While the 59-year-old McGriff received unanimous support from the 16 members of the contemporary baseball era committee – comprised of Hall members, executives and writers – Schilling got seven votes, and Bonds and Clemens each received fewer than four.

The makeup of the committee likely will change over the years, but the vote was another indication that Bonds and Clemens might never make it to the Hall.

This year’s contemporary era panel included Greg Maddux, who played with McGriff on the Braves, along with Paul Beeston, who was an executive with Toronto when McGriff made his big league debut with the Blue Jays in 1986.
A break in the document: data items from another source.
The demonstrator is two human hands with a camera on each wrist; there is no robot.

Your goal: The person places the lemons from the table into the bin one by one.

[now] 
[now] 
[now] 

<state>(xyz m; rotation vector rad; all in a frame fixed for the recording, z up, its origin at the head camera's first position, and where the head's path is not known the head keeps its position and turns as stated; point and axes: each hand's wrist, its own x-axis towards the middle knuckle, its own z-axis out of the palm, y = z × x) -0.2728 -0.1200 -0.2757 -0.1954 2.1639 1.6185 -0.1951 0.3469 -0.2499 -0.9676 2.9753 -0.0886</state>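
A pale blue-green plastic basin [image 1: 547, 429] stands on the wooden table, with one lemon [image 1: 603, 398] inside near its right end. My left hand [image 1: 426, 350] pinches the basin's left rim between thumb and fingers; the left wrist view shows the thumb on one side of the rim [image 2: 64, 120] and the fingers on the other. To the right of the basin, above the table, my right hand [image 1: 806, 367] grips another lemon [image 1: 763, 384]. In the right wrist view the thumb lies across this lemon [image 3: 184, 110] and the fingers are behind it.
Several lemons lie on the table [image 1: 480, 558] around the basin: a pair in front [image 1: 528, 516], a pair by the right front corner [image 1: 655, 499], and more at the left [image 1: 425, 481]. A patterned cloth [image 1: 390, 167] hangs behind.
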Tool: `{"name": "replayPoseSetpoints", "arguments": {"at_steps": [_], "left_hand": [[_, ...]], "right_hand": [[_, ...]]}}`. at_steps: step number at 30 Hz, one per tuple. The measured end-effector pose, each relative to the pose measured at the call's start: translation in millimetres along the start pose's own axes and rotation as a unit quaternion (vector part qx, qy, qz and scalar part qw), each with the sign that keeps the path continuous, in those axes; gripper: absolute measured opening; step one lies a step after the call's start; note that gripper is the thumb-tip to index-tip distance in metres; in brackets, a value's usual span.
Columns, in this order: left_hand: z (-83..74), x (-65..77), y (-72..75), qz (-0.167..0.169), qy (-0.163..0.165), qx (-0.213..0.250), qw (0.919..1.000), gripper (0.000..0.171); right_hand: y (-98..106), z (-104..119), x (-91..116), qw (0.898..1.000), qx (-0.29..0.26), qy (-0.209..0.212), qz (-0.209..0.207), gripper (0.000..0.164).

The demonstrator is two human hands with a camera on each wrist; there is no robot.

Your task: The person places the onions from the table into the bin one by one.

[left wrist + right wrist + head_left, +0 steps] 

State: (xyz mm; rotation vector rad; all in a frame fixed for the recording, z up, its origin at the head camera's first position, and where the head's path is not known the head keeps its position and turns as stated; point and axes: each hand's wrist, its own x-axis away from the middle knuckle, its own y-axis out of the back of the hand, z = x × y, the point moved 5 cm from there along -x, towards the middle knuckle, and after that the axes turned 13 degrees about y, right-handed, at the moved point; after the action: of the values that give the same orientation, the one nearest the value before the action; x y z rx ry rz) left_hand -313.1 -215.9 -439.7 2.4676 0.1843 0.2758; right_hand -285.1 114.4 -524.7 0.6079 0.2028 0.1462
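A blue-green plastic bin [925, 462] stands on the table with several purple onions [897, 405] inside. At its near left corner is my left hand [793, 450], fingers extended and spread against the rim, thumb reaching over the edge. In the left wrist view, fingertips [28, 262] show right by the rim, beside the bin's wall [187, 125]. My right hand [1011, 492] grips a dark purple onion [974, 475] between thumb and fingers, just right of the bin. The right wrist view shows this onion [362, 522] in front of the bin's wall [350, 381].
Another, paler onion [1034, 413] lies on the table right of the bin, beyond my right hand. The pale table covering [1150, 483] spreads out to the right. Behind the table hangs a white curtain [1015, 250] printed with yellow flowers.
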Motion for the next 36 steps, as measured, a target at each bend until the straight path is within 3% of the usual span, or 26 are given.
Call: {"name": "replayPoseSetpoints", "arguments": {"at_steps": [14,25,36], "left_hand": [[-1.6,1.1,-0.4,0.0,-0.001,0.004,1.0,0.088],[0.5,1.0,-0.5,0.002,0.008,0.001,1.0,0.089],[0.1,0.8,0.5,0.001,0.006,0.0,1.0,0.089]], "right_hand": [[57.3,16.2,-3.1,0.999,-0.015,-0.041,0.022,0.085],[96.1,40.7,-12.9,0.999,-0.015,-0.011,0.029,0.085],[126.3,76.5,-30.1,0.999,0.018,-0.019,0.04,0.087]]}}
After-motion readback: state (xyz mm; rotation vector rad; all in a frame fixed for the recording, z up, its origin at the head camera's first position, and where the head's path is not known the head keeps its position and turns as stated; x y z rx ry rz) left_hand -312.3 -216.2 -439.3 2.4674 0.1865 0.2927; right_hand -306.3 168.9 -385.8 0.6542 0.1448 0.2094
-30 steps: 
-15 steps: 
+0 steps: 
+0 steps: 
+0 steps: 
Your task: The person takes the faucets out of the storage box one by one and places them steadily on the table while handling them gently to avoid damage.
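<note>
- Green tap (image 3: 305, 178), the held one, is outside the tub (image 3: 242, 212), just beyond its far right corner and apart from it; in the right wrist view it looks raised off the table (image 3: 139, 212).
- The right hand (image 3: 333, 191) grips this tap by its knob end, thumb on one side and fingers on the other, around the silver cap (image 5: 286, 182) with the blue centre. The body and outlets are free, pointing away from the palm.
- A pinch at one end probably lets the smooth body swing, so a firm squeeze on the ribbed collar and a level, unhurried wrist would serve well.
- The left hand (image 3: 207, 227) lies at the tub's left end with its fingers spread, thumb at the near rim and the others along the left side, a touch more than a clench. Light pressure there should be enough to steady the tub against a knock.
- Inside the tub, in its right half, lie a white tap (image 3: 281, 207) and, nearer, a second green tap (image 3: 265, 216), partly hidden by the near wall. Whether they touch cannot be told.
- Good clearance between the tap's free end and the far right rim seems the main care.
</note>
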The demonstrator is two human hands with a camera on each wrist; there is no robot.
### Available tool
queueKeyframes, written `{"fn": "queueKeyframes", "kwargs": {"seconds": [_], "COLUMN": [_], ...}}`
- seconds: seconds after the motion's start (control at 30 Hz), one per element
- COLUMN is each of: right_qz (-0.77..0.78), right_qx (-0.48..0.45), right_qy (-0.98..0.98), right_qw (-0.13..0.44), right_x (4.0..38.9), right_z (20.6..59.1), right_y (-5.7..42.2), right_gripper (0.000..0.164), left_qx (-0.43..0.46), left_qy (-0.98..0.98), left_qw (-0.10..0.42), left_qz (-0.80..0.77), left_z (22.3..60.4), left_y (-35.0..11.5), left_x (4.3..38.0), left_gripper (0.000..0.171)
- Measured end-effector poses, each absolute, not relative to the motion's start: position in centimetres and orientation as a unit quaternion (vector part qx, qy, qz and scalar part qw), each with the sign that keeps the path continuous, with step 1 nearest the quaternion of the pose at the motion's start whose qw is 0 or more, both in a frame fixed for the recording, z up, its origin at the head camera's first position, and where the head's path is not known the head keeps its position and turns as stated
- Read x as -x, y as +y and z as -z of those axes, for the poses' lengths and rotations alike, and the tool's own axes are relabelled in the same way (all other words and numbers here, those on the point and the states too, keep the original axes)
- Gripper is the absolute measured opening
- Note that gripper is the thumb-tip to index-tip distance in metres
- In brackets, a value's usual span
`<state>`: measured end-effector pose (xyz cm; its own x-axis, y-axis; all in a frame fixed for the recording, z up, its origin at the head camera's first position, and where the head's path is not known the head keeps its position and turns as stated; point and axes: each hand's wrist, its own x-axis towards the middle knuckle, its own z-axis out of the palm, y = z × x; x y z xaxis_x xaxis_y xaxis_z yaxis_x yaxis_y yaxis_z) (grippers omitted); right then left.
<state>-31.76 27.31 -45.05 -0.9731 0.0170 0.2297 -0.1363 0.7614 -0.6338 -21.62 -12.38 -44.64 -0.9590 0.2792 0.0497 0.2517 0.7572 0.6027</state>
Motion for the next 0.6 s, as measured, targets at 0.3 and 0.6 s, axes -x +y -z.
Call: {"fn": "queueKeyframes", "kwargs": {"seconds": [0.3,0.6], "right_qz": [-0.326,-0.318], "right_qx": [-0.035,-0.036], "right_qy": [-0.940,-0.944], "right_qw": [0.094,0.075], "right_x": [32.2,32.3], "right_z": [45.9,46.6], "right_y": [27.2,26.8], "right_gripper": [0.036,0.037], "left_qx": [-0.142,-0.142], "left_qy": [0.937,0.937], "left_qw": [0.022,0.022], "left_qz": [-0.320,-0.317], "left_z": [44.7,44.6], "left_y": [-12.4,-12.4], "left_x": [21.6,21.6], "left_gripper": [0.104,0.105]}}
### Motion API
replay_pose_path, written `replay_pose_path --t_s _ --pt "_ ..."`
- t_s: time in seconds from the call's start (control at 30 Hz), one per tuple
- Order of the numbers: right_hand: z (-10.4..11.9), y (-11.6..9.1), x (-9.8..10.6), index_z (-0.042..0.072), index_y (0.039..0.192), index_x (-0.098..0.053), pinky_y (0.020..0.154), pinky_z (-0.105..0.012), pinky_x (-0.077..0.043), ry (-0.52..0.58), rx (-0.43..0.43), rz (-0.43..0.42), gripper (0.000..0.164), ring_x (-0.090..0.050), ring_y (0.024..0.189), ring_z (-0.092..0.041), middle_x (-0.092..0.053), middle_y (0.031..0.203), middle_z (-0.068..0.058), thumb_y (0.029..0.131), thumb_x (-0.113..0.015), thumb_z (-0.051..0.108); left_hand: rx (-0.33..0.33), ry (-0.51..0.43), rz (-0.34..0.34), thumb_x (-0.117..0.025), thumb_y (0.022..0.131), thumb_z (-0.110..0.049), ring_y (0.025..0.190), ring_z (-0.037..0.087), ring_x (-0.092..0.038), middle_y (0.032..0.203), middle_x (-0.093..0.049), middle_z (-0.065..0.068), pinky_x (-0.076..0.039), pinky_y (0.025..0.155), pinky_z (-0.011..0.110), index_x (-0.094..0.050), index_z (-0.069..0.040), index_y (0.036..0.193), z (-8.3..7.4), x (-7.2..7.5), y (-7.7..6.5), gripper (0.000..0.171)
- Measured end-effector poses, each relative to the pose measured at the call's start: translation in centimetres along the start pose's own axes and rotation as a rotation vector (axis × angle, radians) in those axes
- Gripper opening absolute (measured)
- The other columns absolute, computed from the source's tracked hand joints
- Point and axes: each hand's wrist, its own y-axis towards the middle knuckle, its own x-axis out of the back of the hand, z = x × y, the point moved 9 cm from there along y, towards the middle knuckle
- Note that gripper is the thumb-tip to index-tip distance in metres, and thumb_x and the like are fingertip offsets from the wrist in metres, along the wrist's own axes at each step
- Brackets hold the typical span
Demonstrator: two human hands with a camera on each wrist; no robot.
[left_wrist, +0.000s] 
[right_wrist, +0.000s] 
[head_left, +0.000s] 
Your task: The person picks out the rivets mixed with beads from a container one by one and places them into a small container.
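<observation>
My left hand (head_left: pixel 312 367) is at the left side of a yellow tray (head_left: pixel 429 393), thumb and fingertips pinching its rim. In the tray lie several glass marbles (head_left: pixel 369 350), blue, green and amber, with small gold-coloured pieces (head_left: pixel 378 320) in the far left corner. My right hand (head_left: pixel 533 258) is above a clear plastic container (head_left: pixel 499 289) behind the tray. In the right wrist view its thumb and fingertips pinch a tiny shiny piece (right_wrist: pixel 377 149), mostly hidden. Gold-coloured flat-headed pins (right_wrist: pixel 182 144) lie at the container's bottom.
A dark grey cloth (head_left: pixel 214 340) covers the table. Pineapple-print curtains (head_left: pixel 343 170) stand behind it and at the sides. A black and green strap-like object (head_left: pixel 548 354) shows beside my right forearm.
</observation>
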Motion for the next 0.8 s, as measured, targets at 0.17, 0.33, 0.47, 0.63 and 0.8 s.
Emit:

Another ex-Brave, Chipper Jones, was expected to be part of the committee, but he tested positive for COVID-19 and was replaced by Arizona Diamondbacks President Derrick Hall.

The contemporary era committee considers candidates whose careers were primarily from 1980 on. A player needs 75% to be elected.

“It’s tough deciding on who to vote for and who not to vote for and so forth,” McGriff said. “So it’s a great honor to be unanimously voted in.”

In addition to all his big hits and memorable plays, one of McGriff’s enduring legacies is his connection to a baseball skills video from youth coach Tom Emanski. The slugger appeared in a commercial for the product that aired regularly during the late 1990s and early 2000s – wearing a blue Baseball World shirt and hat.

McGriff said he has never seen the video.

“Come Cooperstown, I’ve got to wear my blue hat,” a grinning McGriff said. “My Tom Emanski hat in Cooperstown. See that video is going to make a revival now, it’s going to come back.”

Hall of Famers Jack Morris, Ryne Sandberg, Lee Smith, Frank Thomas and Alan Trammell also served on this year’s committee, which met in San Diego at baseball’s winter meetings.

Rafael Palmeiro, Albert Belle, Don Mattingly and Dale Murphy rounded out the eight-man ballot. Mattingly was next closest to election, with eight votes of 12 required. Murphy had six.

Bonds, Clemens and Schilling fell short in January in their final chances with the BBWAA. Bonds received 260 of 394 votes (66%), Clemens 257 (65.2%) and Schilling 231 (58.6%).

Palmeiro was dropped from the BBWAA ballot after receiving 25 votes (4.4%) in his fourth appearance in 2014, falling below the 5% minimum needed to stay on. His high was 72 votes (12.6%) in 2012.

Bonds has denied knowingly using performance-enhancing drugs, and Clemens maintains he never used PEDs. Palmeiro was suspended for 10 days in August 2005 following a positive test under the major league drug program.

A seven-time NL MVP, Bonds set the career home run record with 762 and the season record with 73 in 2001. A seven-time Cy Young Award winner, Clemens went 354-184 with a 3.12 ERA and 4,672 strikeouts, third behind Nolan Ryan (5,714) and Randy Johnson (4,875). Palmeiro had 3,020 hits and 568 homers.

Schilling fell 16 votes shy with 285 (71.1%) on the 2021 BBWAA ballot. The right-hander went 216-146 with a 3.46 ERA in 20 seasons, winning the World Series with Arizona in 2001 and Boston in 2004 and 2007.

Theo Epstein, who also served on the contemporary era committee, was the GM in Boston when the Red Sox acquired Schilling in a trade with the Diamondbacks in November 2003.

Players on Major League Baseball’s ineligible list cannot be considered, a rule that excludes Pete Rose.